TASK DETAILS
Repeat the data exactly, with every line included.

SOURCE DATA

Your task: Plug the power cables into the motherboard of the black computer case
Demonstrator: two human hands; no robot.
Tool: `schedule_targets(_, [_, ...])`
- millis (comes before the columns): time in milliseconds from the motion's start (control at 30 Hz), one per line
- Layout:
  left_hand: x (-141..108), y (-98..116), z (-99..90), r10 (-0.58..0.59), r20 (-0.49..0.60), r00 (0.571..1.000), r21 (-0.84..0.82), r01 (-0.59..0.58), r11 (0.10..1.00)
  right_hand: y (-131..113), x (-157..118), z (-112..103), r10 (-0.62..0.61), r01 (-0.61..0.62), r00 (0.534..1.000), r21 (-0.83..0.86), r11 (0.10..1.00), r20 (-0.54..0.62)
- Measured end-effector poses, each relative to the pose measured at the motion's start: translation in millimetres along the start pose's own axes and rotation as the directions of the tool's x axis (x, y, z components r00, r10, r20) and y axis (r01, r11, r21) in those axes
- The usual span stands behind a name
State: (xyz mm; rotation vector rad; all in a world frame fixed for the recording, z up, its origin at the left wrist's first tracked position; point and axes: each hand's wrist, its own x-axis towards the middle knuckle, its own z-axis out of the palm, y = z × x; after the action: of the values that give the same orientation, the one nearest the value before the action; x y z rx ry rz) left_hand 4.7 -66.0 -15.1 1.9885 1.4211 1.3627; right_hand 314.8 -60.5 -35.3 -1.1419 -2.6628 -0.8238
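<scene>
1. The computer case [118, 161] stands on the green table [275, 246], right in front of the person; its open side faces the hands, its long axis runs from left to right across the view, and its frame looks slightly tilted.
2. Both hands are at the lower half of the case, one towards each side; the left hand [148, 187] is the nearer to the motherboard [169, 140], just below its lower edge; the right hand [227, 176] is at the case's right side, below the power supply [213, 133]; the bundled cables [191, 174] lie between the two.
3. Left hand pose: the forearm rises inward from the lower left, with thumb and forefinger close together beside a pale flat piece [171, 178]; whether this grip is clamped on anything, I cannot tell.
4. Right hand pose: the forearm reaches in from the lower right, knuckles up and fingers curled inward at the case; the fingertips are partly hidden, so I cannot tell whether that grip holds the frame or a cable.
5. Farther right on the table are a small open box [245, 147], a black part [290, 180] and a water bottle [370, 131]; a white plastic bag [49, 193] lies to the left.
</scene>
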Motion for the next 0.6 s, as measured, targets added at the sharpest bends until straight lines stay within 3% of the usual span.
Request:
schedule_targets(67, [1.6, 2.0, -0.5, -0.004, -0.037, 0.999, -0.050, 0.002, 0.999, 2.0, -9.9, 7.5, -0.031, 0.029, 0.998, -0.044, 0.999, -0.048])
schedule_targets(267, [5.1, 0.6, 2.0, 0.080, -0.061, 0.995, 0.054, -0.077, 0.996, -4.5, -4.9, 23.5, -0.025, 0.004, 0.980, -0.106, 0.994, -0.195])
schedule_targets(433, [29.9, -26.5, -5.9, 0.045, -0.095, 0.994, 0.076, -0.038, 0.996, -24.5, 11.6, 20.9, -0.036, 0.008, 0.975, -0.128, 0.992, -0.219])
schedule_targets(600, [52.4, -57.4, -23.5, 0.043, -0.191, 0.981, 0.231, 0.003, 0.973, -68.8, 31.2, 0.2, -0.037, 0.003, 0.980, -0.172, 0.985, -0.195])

RESPONSE
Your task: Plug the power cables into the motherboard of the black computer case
Demonstrator: two human hands; no robot.
Tool: `schedule_targets(_, [_, ...])`
- millis (comes before the columns): time in milliseconds from the motion's start (control at 30 Hz), one per line
- Layout:
  left_hand: x (-141..108), y (-98..116), z (-99..90), r10 (-0.58..0.59), r20 (-0.49..0.60), r00 (0.571..1.000), r21 (-0.84..0.82), r01 (-0.59..0.58), r11 (0.10..1.00)
  right_hand: y (-131..113), x (-157..118), z (-112..103), r10 (-0.62..0.61), r01 (-0.61..0.62), r00 (0.534..1.000), r21 (-0.83..0.86), r11 (0.10..1.00), r20 (-0.54..0.62)
- Measured end-effector poses, each relative to the pose measured at the motion's start: translation in millimetres along the start pose's own axes and rotation as the directions of the tool's x axis (x, y, z components r00, r10, r20) and y axis (r01, r11, r21) in those axes
- The usual span stands behind a name
State: (xyz mm; rotation vector rad; all in a world frame fixed for the recording, z up, its origin at the left wrist's first tracked position; point and axes: each hand's wrist, its own x-axis towards the middle knuckle, its own z-axis out of the palm, y = z × x; after the action: of the values that give the same orientation, the one nearest the value before the action; x y z rx ry rz) left_hand 4.7 -66.0 -15.1 1.9885 1.4211 1.3627; right_hand 314.8 -60.5 -35.3 -1.1419 -2.6628 -0.8238
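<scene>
1. The computer case [118, 161] stands on the green table [275, 246], right in front of the person; its open side faces the hands, its long axis runs from left to right across the view, and its frame looks slightly tilted.
2. Both hands are at the lower half of the case, one towards each side; the left hand [148, 187] is the nearer to the motherboard [169, 140], just below its lower edge; the right hand [227, 176] is at the case's right side, below the power supply [213, 133]; the bundled cables [191, 174] lie between the two.
3. Left hand pose: the forearm rises inward from the lower left, with thumb and forefinger close together beside a pale flat piece [171, 178]; whether this grip is clamped on anything, I cannot tell.
4. Right hand pose: the forearm reaches in from the lower right, knuckles up and fingers curled inward at the case; the fingertips are partly hidden, so I cannot tell whether that grip holds the frame or a cable.
5. Farther right on the table are a small open box [245, 147], a black part [290, 180] and a water bottle [370, 131]; a white plastic bag [49, 193] lies to the left.
</scene>
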Motion for the next 0.6 s, as measured, targets added at the sharpest bends until straight lines stay within 3% of the usual span.
Request:
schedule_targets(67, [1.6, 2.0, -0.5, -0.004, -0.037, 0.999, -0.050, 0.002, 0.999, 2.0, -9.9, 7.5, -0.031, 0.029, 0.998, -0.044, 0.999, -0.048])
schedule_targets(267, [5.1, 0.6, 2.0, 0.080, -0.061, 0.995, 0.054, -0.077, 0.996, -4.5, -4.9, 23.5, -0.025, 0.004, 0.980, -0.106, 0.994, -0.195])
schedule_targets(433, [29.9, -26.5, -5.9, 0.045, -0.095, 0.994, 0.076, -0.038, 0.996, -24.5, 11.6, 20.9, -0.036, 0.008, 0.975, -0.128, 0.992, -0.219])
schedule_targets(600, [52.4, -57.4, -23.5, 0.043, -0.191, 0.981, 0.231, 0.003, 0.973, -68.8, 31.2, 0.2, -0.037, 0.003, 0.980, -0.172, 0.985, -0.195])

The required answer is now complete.